Exercise aim >> An exact copy of every record below is what's needed here.

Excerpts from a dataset
++++++++++++++++++++
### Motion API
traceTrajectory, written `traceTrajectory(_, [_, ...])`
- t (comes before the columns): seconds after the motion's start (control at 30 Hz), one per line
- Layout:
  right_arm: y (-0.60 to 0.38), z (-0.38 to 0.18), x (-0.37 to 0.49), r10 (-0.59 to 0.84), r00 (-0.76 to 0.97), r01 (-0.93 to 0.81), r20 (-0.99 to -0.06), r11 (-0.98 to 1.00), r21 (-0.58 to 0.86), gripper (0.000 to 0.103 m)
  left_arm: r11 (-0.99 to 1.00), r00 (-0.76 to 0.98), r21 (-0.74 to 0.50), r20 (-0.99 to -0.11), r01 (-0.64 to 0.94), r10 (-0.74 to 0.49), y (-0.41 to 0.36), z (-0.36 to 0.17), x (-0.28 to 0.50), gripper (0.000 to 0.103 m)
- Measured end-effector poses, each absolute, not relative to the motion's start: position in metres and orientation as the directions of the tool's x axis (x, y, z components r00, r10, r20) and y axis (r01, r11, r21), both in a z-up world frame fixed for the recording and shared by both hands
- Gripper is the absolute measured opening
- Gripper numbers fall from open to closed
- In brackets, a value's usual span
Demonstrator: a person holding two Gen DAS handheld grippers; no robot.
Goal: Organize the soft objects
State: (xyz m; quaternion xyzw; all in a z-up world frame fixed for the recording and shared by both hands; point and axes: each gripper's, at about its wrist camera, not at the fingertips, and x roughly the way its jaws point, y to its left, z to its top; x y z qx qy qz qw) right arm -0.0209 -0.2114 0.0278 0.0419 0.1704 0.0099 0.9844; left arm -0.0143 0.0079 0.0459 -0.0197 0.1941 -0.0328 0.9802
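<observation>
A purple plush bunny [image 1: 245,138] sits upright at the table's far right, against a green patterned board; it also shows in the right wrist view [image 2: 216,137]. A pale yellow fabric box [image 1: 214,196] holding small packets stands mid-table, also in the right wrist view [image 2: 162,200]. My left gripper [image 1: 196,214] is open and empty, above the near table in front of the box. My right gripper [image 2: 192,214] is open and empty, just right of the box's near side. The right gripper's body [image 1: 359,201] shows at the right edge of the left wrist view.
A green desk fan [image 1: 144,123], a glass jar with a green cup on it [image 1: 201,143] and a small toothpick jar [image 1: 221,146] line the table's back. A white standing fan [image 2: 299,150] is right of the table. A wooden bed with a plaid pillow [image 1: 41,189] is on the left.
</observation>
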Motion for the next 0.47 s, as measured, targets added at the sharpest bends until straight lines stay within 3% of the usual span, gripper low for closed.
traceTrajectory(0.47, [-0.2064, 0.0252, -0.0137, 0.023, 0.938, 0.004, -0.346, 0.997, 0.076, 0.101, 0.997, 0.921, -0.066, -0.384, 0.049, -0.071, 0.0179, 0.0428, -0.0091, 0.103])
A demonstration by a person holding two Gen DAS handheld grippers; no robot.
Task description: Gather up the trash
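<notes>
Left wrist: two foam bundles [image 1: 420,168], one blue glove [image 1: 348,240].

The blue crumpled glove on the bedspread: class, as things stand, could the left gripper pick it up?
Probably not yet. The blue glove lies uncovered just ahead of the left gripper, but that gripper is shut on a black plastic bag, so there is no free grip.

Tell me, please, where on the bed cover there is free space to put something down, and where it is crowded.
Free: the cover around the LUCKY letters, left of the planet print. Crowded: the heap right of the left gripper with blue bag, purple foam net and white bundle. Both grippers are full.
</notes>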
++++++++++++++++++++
Exercise answer >>
### Motion API
traceTrajectory, written `traceTrajectory(_, [_, ...])`
- t (comes before the columns): seconds after the motion's start (control at 30 Hz), one per line
- Layout:
  right_arm: y (-0.60 to 0.38), z (-0.38 to 0.18), x (-0.37 to 0.49), r10 (-0.59 to 0.84), r00 (-0.76 to 0.97), r01 (-0.93 to 0.81), r20 (-0.99 to -0.06), r11 (-0.98 to 1.00), r21 (-0.58 to 0.86), gripper (0.000 to 0.103 m)
  left_arm: r11 (-0.99 to 1.00), r00 (-0.76 to 0.98), r21 (-0.74 to 0.50), r20 (-0.99 to -0.11), r01 (-0.64 to 0.94), r10 (-0.74 to 0.49), y (-0.41 to 0.36), z (-0.36 to 0.17), x (-0.28 to 0.50), gripper (0.000 to 0.103 m)
- Measured end-effector poses, each absolute, not relative to the motion's start: position in metres and orientation as the directions of the tool's x axis (x, y, z components r00, r10, r20) and y axis (r01, r11, r21), both in a z-up world frame fixed for the recording and shared by both hands
- Gripper is the absolute measured opening
- Gripper numbers fall from open to closed
- In brackets, a value's usual span
Demonstrator: a person holding two Gen DAS handheld grippers; no robot.
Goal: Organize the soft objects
State: (xyz m; quaternion xyzw; all in a z-up world frame fixed for the recording and shared by both hands; point and axes: each gripper's, at about its wrist camera, not at the fingertips, and x roughly the way its jaws point, y to its left, z to its top; x y z qx qy qz qw) right arm -0.0209 -0.2114 0.0278 0.0419 0.1704 0.0099 0.9844; left arm -0.0143 0.0079 0.0459 -0.0197 0.1941 -0.0328 0.9802
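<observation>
A purple plush bunny [image 1: 245,138] sits upright at the table's far right, against a green patterned board; it also shows in the right wrist view [image 2: 216,137]. A pale yellow fabric box [image 1: 214,196] holding small packets stands mid-table, also in the right wrist view [image 2: 162,200]. My left gripper [image 1: 196,214] is open and empty, above the near table in front of the box. My right gripper [image 2: 192,214] is open and empty, just right of the box's near side. The right gripper's body [image 1: 359,201] shows at the right edge of the left wrist view.
A green desk fan [image 1: 144,123], a glass jar with a green cup on it [image 1: 201,143] and a small toothpick jar [image 1: 221,146] line the table's back. A white standing fan [image 2: 299,150] is right of the table. A wooden bed with a plaid pillow [image 1: 41,189] is on the left.
</observation>
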Motion for the next 0.47 s, as measured, targets added at the sharpest bends until straight lines stay within 3% of the usual span, gripper low for closed.
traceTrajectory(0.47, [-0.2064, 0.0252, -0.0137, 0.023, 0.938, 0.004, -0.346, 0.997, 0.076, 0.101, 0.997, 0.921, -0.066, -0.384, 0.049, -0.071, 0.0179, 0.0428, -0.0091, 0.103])
A demonstration by a person holding two Gen DAS handheld grippers; no robot.
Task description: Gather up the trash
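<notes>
Left wrist: two foam bundles [image 1: 420,168], one blue glove [image 1: 348,240].

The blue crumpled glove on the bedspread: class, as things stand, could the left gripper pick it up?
Probably not yet. The blue glove lies uncovered just ahead of the left gripper, but that gripper is shut on a black plastic bag, so there is no free grip.

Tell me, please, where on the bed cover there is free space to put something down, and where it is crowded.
Free: the cover around the LUCKY letters, left of the planet print. Crowded: the heap right of the left gripper with blue bag, purple foam net and white bundle. Both grippers are full.
</notes>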

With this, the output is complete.